Many women with SUD avoid seeking prenatal care altogether to minimize any fear and stigma they may face, regardless of their need for treatment or ability to receive it. A survey that was administered to thirty women in a Midwestern city who had used alcohol or other drugs during their pregnancy showed that many of the participants feared that their healthcare provider would detect their substance use, which resulted in 54.5% using avoidance strategies like scheduling appointments around their substance use, skipping visits, or not seeking prenatal care at all.48 Others were honest with their care team and described the negative experiences that resulted. One patient said that she felt like being honest with her doctors would help her child but stated “All I did was damage that relationship and our early bonding”. Another woman explained why she avoided prenatal visits after the first appointment, saying “They told me if they see THC or something like that in my system, then protective services would get involved.” Even the women who continued care and underwent substance use detoxification reported that the programs did not address how to deal with triggers, which was detrimental when they returned to the same environments that they had been in before treatment.
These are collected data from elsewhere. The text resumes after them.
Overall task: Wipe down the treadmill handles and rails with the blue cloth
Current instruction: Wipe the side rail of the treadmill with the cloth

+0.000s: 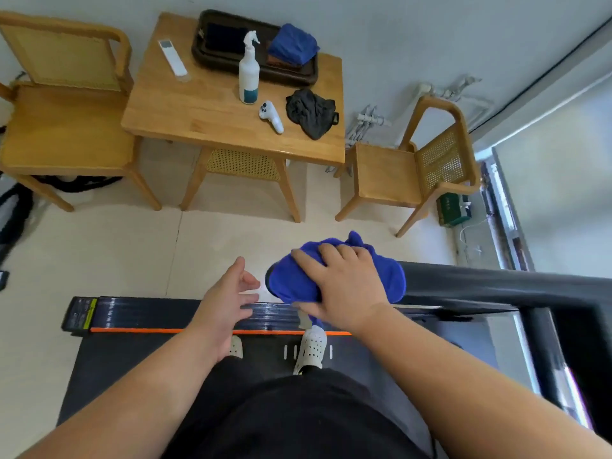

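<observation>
At the free end of the treadmill rail point(480, 284), the right hand point(344, 286) grips the blue cloth point(291, 286) over the bar (long axis running rightward); the left hand point(225, 299) hovers just beside it, fingers loose, holding nothing

Looks like a room in a home, with one side given over to exercise. Pale tiled floor point(116, 246) and plain white wall point(381, 34). Small wooden table point(205, 107) between a left chair point(59, 134) and a right chair point(387, 173), both wooden with woven cane backs, and a third chair point(243, 164) pushed under it. On the tabletop, household bits: white remote point(172, 57), spray bottle point(249, 72), dark tray point(291, 77), white handheld controller point(271, 115). White heating pipes point(367, 119) low on the wall, pale roller blind point(563, 167) at the right. In the foreground, a black treadmill point(132, 314) with an orange stripe.
</observation>
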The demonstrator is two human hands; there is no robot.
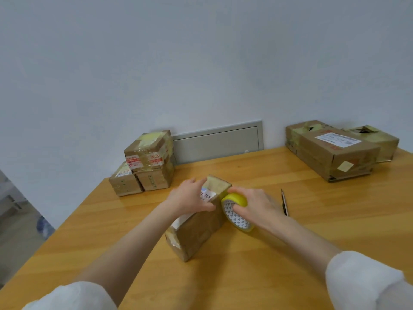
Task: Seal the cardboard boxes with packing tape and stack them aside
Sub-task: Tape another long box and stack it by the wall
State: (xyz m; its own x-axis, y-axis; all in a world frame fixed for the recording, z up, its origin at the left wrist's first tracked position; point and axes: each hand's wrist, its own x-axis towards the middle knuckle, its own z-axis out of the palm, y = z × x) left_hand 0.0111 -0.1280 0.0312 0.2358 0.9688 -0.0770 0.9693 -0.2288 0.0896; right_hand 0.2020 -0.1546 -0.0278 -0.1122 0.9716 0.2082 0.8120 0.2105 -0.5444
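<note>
Three taped boxes are stacked; a fourth box is pressed by the flat left hand, tape roll gripped by right hand.

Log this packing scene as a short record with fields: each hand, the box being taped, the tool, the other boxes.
left hand: rests flat on top of the box in work
right hand: grips the yellow tape roll at that box's right side
box in work: lies on the table, centre
cutter: on the table right of the right hand, untouched
small boxes: three, taped, stacked far left
large boxes: two, far right
</note>
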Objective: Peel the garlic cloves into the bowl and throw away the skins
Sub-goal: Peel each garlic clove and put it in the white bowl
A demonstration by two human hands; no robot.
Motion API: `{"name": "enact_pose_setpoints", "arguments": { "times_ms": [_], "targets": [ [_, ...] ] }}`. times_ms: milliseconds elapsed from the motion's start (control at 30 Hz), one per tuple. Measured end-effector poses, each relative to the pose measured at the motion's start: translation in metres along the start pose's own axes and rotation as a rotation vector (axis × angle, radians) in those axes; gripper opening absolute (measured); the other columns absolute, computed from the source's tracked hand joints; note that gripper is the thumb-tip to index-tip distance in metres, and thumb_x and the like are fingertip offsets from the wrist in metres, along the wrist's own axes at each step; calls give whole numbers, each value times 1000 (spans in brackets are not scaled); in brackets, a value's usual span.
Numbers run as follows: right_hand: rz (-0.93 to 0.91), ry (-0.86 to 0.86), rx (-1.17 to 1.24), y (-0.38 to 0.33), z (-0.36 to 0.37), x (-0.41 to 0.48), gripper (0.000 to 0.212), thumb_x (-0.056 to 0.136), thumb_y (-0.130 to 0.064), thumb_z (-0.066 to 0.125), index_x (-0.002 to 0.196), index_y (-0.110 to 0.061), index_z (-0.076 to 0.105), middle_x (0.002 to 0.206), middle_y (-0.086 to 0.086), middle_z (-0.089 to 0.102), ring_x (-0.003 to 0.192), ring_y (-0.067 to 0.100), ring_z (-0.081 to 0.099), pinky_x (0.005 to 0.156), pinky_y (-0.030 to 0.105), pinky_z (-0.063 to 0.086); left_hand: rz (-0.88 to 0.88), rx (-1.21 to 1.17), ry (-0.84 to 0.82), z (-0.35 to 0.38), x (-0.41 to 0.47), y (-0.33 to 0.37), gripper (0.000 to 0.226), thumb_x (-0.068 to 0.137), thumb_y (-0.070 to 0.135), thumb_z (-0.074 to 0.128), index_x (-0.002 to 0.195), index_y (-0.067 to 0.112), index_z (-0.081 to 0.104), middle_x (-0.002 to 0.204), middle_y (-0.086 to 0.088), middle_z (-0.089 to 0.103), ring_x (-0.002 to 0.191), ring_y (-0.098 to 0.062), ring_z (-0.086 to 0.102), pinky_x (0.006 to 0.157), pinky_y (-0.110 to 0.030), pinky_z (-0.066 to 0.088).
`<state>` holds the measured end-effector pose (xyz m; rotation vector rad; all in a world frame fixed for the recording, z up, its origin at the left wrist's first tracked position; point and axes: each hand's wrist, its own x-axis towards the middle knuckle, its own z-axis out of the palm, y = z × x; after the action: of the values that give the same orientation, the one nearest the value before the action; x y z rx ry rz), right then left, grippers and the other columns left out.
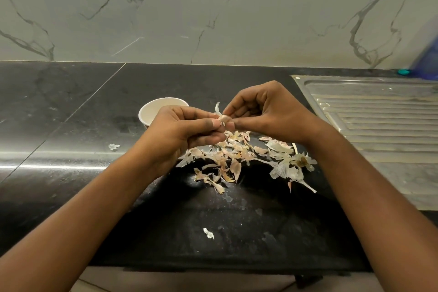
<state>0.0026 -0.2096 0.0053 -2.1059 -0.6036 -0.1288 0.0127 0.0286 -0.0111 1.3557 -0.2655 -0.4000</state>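
Both hands meet above the black counter, pinching one small garlic clove (223,118) between them. My left hand (187,131) holds it with thumb and fingers from the left. My right hand (265,111) pinches it from the right, and a strip of skin (217,108) stands up from the clove. A white bowl (151,111) sits just behind my left hand, its inside mostly hidden. A pile of papery garlic skins (233,156) lies on the counter below the hands, with a stem base (294,165) at its right.
A steel sink drainboard (379,125) fills the right side. Stray skin scraps lie at the left (114,146) and near the front edge (208,233). A blue object (426,59) stands at the far right by the marble wall. The counter's front edge (213,268) is close.
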Motion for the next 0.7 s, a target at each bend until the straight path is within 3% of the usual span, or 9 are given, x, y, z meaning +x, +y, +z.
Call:
{"name": "enact_pose_setpoints", "arguments": {
  "times_ms": [167,400,600,700],
  "targets": [
    [-25,-6,10,1,0,0,27,90,-6,85,116,-3,79,101,5,83,94,20,81,89,40,66,-70,-46,-36,-2,2,-1,21,87,3,71,104,-9,75,103,-27,78,85,-29,80,72,-26,65],
    [-23,-23,17,2,-4,-1,26,90,-4,84,115,-2,80,102,6,83,93,25,81,89,46,66,-36,-8,-74,-1,0,-1,20,84,4,72,100,-7,78,98,-26,78,82,-28,79,73,-27,66],
    [-34,-42,26,2,-5,-1,25,89,-6,85,113,0,80,99,4,83,88,21,81,82,30,64,-23,10,-86,-3,-1,-1,23,85,4,72,104,-9,77,99,-30,76,82,-30,79,71,-26,65],
    [-38,-47,18,1,-5,-1,25,88,-6,85,112,0,81,99,5,83,87,22,81,82,32,65,-26,10,-89,-3,-1,-2,25,85,4,72,105,-10,76,99,-31,76,80,-29,79,68,-25,65]
  ]
}}
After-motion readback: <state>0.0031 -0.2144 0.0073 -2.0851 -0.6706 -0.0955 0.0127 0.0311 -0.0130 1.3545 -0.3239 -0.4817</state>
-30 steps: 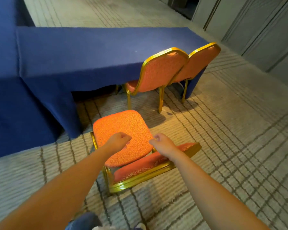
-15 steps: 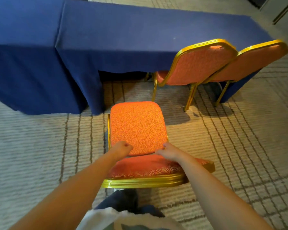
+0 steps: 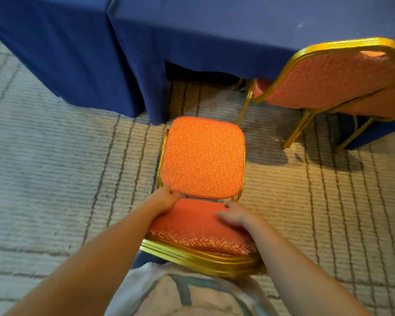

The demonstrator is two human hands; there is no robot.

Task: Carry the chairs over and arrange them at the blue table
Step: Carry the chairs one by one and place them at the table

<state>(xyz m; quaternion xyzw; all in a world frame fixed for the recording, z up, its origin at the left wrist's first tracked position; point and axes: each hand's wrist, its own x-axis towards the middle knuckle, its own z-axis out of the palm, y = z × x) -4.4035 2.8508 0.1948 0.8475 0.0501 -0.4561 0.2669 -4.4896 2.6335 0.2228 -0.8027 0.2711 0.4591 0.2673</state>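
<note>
An orange chair (image 3: pixel 203 156) with a gold frame stands on the carpet right below me, its seat facing the blue table (image 3: pixel 226 35). The seat's front edge lies just short of the tablecloth's hem. My left hand (image 3: pixel 165 199) grips the left side of the backrest, fingers tucked in at the gap behind the seat. On the right side of the padded backrest, my right hand (image 3: pixel 235 215) holds on with fingers curled over the front. Two matching chairs (image 3: pixel 328 80) are tucked in at the table to the right, the farther one (image 3: pixel 383 106) partly hidden.
A second blue-draped table (image 3: pixel 50 46) adjoins on the left, its cloth reaching the floor. Striped grey-beige carpet (image 3: pixel 55 179) spreads to the left and right of the chair. A dark gap (image 3: pixel 196 74) opens under the table ahead.
The chair has turned to face the table squarely and come closer to it and to my body. Both hands have stayed on the backrest throughout.
</note>
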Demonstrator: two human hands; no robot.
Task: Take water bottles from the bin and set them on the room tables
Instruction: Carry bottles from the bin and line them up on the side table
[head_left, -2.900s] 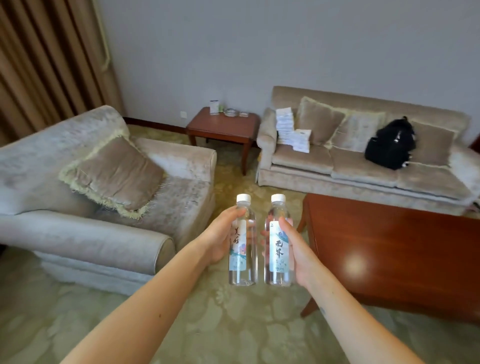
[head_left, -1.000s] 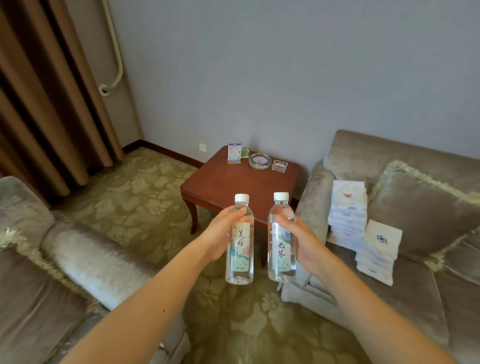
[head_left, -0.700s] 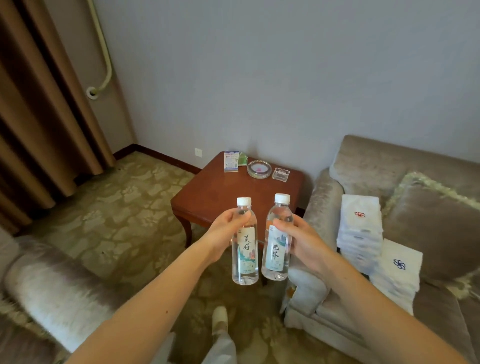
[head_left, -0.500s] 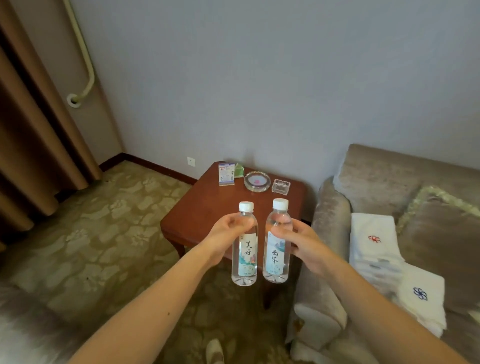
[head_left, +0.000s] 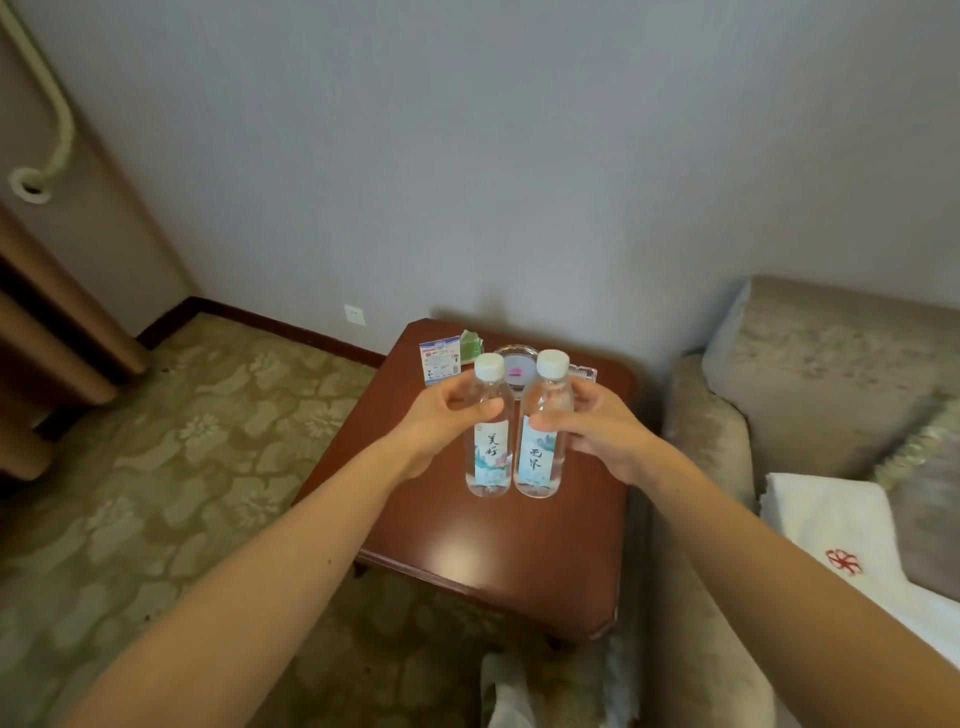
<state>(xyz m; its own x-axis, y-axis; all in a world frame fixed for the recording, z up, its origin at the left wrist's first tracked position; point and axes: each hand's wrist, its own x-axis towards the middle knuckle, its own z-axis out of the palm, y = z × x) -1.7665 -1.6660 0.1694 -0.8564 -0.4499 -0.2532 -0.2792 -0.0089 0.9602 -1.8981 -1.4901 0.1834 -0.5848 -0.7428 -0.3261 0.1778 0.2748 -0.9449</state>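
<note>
Two clear water bottles with white caps and pale labels stand upright side by side in the air above a small reddish wooden side table (head_left: 498, 551). My left hand (head_left: 441, 426) grips the left bottle (head_left: 488, 457) around its upper body. The right bottle (head_left: 537, 457) is gripped the same way by my right hand (head_left: 597, 431). Whether the bottle bases touch the tabletop cannot be told.
At the table's far edge lie a small card (head_left: 440, 361), a green packet (head_left: 471, 343), a glass ashtray (head_left: 514, 369) and a small clear dish (head_left: 583, 372). A beige sofa (head_left: 810, 364) with folded white towels (head_left: 836, 525) stands right. Curtains (head_left: 47, 343) hang left; patterned carpet surrounds.
I have walked up to the side table; it now lies directly under the two bottles, which I hold lower and farther forward over its top. Both grips are unchanged.
</note>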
Mindfulness exercises have been used successfully to reduce drug use and cravings in pregnancy.49 Using meditation as a tool, the participants in one study were able to directly approach unwanted emotions and memories versus defaulting to harmful avoidance strategies. Similar patient populations have been shown to benefit greatly from peer support specialists.50 One participant described the experience of their newborn suffering from neonatal withdrawal syndrome and being removed from the room after birth as a “very traumatic, traumatic time” and outlined the confusion that ensued from a lack of guidance by healthcare providers. A greater trust was placed in peer support specialists than in healthcare professionals and the desire to have this support prior to, during, and after birth was expressed by several participants. Further, it was more helpful to have assistance in problem-solving than just instruction. It has been demonstrated in another sample that patients with SUD who felt their providers gave informational support and a feeling of closeness used less substances during pregnancy (r= −0.25).51 Fostering a nonjudgmental and supportive environment as a healthcare provider is pivotal to increase the likelihood of patients being receptive to treatment. The literature has reported the efficacy of pharmacologic treatments for pregnant women with SUD but utilizing evidence-based mental health resources and screening tools may be beneficial as well.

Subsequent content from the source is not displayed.